THE PROBLEM - Omit all pictures, then repeat the listing exactly.

GIVEN MATERIAL -

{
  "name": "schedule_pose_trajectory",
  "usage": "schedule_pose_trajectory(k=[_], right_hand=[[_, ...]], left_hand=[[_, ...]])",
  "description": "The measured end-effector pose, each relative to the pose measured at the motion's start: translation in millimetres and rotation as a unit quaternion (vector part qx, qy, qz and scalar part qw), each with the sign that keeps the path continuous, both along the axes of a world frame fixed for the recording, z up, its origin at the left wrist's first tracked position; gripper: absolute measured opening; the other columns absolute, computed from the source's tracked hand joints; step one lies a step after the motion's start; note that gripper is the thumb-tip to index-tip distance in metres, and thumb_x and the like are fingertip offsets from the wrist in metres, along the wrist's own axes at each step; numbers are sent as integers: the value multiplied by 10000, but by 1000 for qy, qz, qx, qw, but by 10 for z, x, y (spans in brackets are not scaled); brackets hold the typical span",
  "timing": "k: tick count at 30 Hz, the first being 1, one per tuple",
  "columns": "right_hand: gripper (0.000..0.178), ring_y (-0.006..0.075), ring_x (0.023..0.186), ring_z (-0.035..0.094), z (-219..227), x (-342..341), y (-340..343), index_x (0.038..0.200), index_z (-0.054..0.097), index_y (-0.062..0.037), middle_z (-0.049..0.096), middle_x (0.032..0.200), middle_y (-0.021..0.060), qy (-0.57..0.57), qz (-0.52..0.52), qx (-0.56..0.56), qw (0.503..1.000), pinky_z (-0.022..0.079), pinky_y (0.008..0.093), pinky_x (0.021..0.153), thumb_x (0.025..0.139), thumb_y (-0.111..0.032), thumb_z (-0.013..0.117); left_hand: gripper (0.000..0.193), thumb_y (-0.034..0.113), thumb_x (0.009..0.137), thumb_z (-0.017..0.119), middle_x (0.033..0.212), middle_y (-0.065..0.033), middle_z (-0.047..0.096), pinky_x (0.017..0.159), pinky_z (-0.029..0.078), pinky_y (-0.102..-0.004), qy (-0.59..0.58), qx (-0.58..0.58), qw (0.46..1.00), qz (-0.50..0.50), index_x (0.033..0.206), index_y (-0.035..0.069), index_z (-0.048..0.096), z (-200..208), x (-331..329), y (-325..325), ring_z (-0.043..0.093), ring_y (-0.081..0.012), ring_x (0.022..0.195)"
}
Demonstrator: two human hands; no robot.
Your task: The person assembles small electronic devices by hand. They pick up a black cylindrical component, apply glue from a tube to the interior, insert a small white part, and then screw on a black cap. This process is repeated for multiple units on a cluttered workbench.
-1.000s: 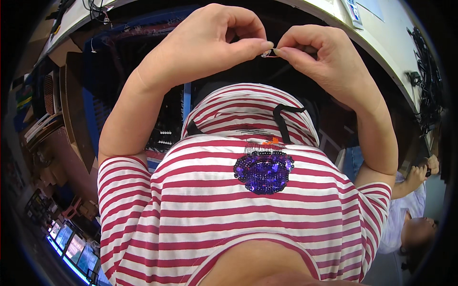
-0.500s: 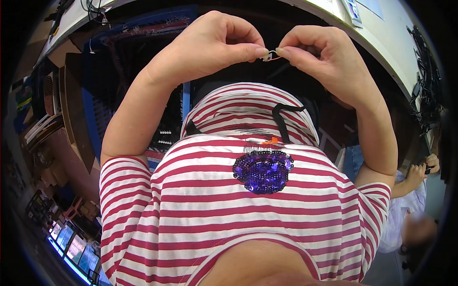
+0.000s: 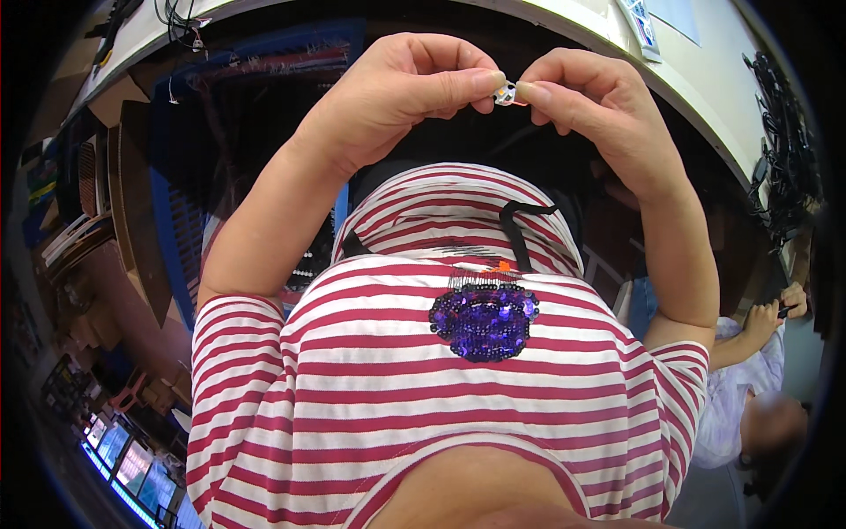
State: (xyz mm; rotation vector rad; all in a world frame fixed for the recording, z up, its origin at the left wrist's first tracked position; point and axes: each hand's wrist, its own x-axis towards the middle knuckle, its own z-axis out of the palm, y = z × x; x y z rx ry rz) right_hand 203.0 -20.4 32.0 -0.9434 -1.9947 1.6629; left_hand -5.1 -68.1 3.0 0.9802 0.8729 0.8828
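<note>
Between my two hands is a small round white circuit board point(image 3: 504, 94) with a yellowish spot on it. My left hand point(image 3: 423, 88) pinches its left edge between thumb and forefinger. From the board's right side short thin wires point(image 3: 519, 102), one of them reddish, run to my right hand point(image 3: 586, 101). The thumb and forefinger of that hand are pressed together on the wires, partly hiding them. Both hands are held up in front of my striped shirt, near the table's edge.
A white table point(image 3: 705, 110) curves across the top, with a tube-like package point(image 3: 641, 31) on it. Bundled black cables point(image 3: 782, 150) lie at the right, thin wires point(image 3: 181, 26) at the upper left. A blue plastic crate point(image 3: 176, 212) stands at the left. Another person's hands point(image 3: 775, 317) hold something dark.
Both hands have come slightly lower and to the right. The board has turned so that more of its face shows, and my fingertips are closer together.
</note>
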Motion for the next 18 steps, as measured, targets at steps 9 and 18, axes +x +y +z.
schedule_pose_trajectory(k=[9, 18], right_hand=[[116, 135, 762, 601, -141, -25, -75, 894, 640, 1, 634, 841, 71, 76, -84, 279, 953, 467, 233, 689, 780, -11, 635], [157, 141, 699, 597, -198, -99, -111, 893, 655, -13, 630, 809, 73, 104, -91, 328, 935, 478, 227, 613, 740, 23, 651]], left_hand=[[183, 177, 846, 618, 786, -25, 600, 645, 426, -188, -62, 7, 996, 56, 938, 19, 605, -18, 5, 16, 537, -66, 690], [162, 160, 861, 595, 816, -31, 619, 673, 455, -197, -103, -11, 988, 113, 940, 19, 605, -30, 135, -19, 567, -69, 720]])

SOLUTION TO THIS EXERCISE -
{
  "name": "schedule_pose_trajectory",
  "usage": "schedule_pose_trajectory(k=[_], right_hand=[[_, ...]], left_hand=[[_, ...]])",
  "description": "The measured end-effector pose, each relative to the pose measured at the motion's start: translation in millimetres and rotation as a unit quaternion (vector part qx, qy, qz and scalar part qw), each with the sign that keeps the path continuous, both along the axes of a world frame fixed for the recording, z up, its origin at the left wrist's first tracked position; gripper: absolute measured opening; the other columns absolute, computed from the source's tracked hand joints; step one lies a step after the motion's start; note that gripper is the thumb-tip to index-tip distance in metres, and thumb_x and the like are fingertip offsets from the wrist in metres, along the wrist's own axes at each step; numbers are sent as integers: the value multiplied by 10000, but by 1000 for qy, qz, qx, qw, but by 10 for z, x, y (spans in brackets are not scaled); brackets hold the typical span",
  "timing": "k: tick count at 30 Hz, the first being 1, one per tuple",
  "columns": "right_hand: gripper (0.000..0.178), ring_y (-0.006..0.075), ring_x (0.023..0.186), ring_z (-0.035..0.094), z (-219..227), x (-342..341), y (-340..343), index_x (0.038..0.200), index_z (-0.054..0.097), index_y (-0.062..0.037), middle_z (-0.049..0.096), middle_x (0.032..0.200), middle_y (-0.021..0.060), qy (-0.57..0.57), qz (-0.52..0.52), qx (-0.56..0.56), qw (0.503..1.000), pinky_z (-0.022..0.079), pinky_y (0.008..0.093), pinky_x (0.021..0.153), thumb_x (0.025..0.139), thumb_y (-0.111..0.032), thumb_z (-0.013..0.117); left_hand: gripper (0.000..0.193), thumb_y (-0.034..0.113), thumb_x (0.009..0.137), thumb_z (-0.017..0.119), middle_x (0.033..0.212), middle_y (-0.065..0.033), middle_z (-0.047..0.096), pinky_x (0.017..0.159), pinky_z (-0.029..0.078), pinky_y (-0.102..-0.004), qy (-0.59..0.58), qx (-0.58..0.58), qw (0.46..1.00), qz (-0.50..0.50), index_x (0.033..0.206), index_y (-0.035..0.069), index_z (-0.048..0.096), z (-200..208), x (-331..329), y (-325..325), ring_z (-0.043..0.093), ring_y (-0.081..0.012), ring_x (0.022..0.195)"
}
Demonstrator: two human hands; no robot.
Your task: The person assembles small electronic devices by hand. They pick up a black cylindrical component, apply glue from a tube to the interior, insert a small white part, and then screw on a black cap. This process is repeated for multiple units on a cluttered workbench.
-1.000s: 
-0.500s: 
+0.000s: 
State: (xyz mm; rotation vector rad; all in a world frame fixed for the recording, z up, its origin at the left wrist's first tracked position; point and axes: each hand's wrist, its own x-axis towards the middle knuckle, its own z-axis out of the palm, y = z × x; x y z rx ry rz) right_hand 203.0 -20.4 32.0 -0.9434 -1.9947 1.6629; left_hand -5.1 -68.1 3.0 0.9802 0.8729 0.8828
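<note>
Between my two hands is a small round white circuit board point(image 3: 504, 94) with a yellowish spot on it. My left hand point(image 3: 423, 88) pinches its left edge between thumb and forefinger. From the board's right side short thin wires point(image 3: 519, 102), one of them reddish, run to my right hand point(image 3: 586, 101). The thumb and forefinger of that hand are pressed together on the wires, partly hiding them. Both hands are held up in front of my striped shirt, near the table's edge.
A white table point(image 3: 705, 110) curves across the top, with a tube-like package point(image 3: 641, 31) on it. Bundled black cables point(image 3: 782, 150) lie at the right, thin wires point(image 3: 181, 26) at the upper left. A blue plastic crate point(image 3: 176, 212) stands at the left. Another person's hands point(image 3: 775, 317) hold something dark.
Both hands have come slightly lower and to the right. The board has turned so that more of its face shows, and my fingertips are closer together.
</note>
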Motion for the next 18 steps, as measured, targets at steps 9 and 18, axes +x +y +z.
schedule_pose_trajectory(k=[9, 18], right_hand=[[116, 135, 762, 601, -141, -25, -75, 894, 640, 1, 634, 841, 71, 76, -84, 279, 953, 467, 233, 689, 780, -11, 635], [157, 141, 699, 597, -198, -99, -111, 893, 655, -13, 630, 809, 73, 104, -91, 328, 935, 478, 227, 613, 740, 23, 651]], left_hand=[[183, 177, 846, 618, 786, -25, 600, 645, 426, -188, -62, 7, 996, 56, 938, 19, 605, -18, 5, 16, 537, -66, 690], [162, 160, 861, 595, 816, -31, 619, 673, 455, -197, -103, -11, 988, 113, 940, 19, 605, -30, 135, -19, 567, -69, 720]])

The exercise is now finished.